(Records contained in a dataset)
# # #

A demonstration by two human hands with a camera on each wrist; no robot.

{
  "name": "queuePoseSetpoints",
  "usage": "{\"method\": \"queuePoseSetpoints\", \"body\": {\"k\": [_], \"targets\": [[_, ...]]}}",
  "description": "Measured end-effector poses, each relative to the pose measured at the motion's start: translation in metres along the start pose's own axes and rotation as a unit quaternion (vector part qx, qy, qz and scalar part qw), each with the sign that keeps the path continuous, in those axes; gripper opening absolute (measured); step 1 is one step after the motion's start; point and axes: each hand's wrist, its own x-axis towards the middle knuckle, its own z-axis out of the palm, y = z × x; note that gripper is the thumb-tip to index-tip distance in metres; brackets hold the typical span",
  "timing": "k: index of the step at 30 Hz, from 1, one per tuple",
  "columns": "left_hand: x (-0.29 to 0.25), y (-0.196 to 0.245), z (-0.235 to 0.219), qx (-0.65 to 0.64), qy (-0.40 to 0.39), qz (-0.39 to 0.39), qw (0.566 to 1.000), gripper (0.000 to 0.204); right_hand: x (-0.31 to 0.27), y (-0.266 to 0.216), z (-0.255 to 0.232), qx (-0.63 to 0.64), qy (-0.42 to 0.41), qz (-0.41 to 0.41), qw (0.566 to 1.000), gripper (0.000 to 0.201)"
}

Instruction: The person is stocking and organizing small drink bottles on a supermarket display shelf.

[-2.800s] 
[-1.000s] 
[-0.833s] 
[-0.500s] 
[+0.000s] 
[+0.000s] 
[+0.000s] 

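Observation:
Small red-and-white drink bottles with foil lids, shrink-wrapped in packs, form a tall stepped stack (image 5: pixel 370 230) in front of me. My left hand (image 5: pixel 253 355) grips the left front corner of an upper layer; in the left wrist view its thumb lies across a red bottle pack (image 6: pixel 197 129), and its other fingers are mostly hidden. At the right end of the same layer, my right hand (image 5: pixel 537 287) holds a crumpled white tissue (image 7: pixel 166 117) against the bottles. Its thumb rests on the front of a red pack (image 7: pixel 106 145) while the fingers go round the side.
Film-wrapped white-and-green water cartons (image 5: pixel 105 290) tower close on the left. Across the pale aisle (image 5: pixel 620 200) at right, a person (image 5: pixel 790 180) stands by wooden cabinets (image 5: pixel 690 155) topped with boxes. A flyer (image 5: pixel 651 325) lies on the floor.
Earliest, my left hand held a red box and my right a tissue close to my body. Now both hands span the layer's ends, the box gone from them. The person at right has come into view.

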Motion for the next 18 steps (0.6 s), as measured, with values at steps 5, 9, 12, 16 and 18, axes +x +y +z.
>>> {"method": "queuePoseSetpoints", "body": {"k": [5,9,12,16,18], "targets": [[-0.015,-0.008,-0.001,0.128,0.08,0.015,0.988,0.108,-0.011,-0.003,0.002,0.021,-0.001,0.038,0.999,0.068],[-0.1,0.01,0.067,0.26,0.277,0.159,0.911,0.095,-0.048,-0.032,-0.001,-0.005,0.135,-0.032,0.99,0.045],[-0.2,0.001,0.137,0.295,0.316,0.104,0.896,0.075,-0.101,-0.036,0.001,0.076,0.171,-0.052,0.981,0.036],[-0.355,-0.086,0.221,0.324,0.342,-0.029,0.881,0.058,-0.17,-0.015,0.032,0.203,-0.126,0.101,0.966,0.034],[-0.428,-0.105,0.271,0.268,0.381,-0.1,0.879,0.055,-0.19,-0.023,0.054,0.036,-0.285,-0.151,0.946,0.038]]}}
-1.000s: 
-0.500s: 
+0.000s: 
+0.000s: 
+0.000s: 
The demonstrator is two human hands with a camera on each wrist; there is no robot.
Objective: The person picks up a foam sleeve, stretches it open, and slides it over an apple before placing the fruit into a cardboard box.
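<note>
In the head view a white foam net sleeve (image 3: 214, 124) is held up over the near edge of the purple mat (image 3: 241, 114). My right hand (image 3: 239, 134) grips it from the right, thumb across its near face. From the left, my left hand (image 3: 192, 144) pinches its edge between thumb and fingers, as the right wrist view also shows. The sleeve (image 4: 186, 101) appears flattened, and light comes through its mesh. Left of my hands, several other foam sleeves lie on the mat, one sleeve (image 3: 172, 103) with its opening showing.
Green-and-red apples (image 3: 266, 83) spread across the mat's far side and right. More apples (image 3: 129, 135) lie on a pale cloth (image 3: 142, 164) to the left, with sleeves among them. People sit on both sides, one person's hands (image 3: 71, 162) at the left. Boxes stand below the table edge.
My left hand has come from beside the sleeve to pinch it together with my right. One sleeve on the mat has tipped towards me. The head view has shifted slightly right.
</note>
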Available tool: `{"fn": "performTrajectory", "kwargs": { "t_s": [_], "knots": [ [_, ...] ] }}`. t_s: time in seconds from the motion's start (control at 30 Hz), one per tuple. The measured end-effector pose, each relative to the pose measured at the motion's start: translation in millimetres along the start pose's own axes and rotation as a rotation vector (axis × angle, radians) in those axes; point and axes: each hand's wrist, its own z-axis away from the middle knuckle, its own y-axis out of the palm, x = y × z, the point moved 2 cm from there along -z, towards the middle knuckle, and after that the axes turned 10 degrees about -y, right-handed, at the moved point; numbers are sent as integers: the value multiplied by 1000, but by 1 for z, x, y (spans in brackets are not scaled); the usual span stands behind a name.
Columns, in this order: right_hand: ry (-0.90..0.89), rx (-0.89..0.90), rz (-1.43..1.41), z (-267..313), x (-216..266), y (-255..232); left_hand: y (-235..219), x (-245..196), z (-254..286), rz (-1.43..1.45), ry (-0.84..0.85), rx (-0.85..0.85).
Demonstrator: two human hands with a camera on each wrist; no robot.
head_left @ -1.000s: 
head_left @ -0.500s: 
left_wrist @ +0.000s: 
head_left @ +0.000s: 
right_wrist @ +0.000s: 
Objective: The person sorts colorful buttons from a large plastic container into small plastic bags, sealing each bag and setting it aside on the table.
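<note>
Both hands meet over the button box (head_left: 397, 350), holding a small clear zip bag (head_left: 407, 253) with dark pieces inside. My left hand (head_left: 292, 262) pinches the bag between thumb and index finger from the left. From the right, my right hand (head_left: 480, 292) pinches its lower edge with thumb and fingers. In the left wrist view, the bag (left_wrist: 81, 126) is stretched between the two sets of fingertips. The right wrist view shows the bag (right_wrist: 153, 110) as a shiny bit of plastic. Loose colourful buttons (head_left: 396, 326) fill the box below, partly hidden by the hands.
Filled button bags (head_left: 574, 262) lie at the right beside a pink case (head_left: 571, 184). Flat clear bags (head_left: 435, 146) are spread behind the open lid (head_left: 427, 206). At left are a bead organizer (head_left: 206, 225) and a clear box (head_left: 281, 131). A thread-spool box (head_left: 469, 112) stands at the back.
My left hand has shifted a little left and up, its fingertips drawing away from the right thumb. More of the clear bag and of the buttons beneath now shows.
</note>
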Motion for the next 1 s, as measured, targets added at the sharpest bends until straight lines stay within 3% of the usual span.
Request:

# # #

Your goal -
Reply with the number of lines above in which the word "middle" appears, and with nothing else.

Response to the task -
2